By modifying the chemistry of an electrode surface to support the connection of microbial communities to the electrode, it’s possible to produce more electricity, more rapidly, than it is with unmodified electrodes, new research from the National University of Ireland-Galway has found.
The press release has more:
“Electron exchange” is at the heart of all redox reactions occurring in the natural world, as well as in bioengineered systems: so called ‘biolectrochemical systems’. Practical applications of these systems include current generation, wastewater treatment, and biochemical and biofuel production. The microbial-electrode interface is a sum of complex physical-chemical and biological interactions permitting microbes to exchange electrons with solid electrodes to produce bioelectrochemical systems. In these systems the microbes compete and self-select electrode materials for electron exchange capabilities.
However, to date this selection is not well understood, yet electricity or chemicals can (still) be produced using various substrates, including wastewater or waste gases, depending upon operational settings. The Biomolecular Electronics Research Laboratory has been working on probing conditions for selection of electrodes by microbes for several years, and we have recently adopted an approach to tailor the chemistry of electrode surfaces which will help us better understand the selection mechanism.
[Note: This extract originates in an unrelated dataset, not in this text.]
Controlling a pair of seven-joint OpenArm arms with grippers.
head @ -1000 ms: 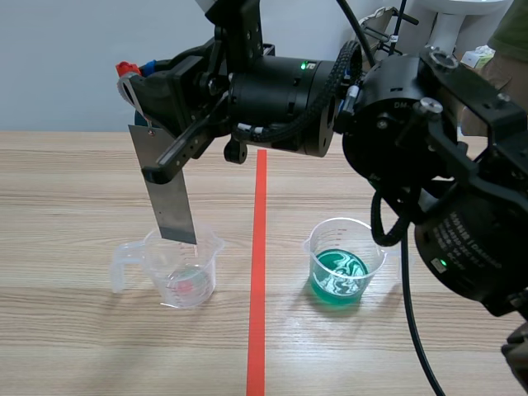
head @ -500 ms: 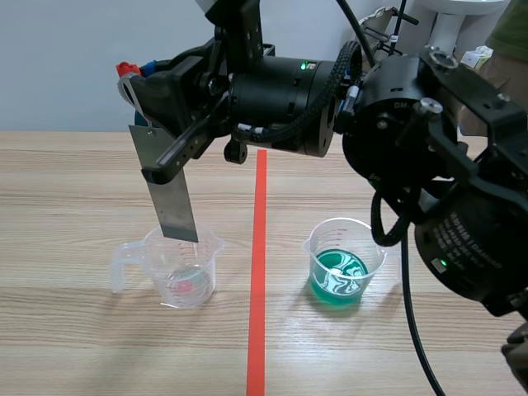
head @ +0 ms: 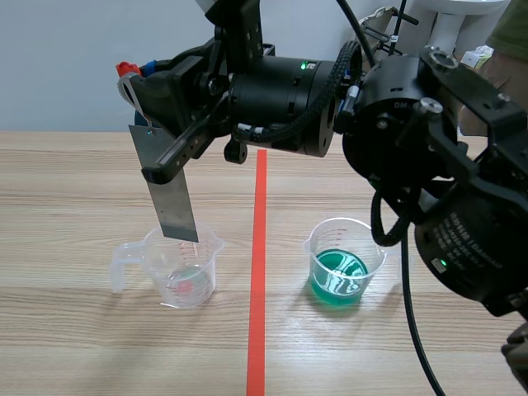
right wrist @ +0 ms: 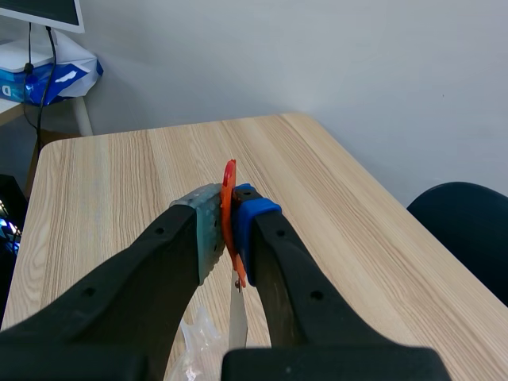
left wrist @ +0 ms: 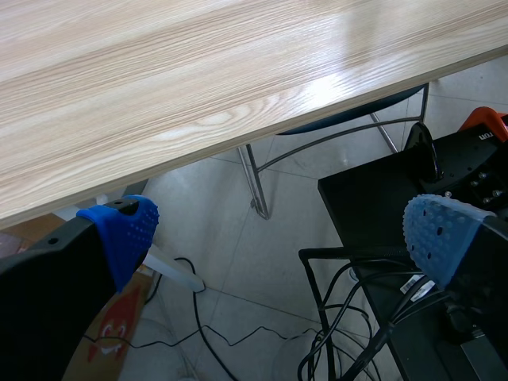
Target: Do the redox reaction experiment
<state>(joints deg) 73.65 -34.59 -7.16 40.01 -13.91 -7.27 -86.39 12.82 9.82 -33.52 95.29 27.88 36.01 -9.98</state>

This work is what led to the new findings — surfaces that are modified with nitrogen-containing amines produce a higher and more-rapid production of electrical current when placed in microbial cultures, as compared to those without such a modification.
The researchers are now planning to continue their work by further investigating the selection mechanism — via experimentation with a wide variety of different surface modifications and microbial cultures.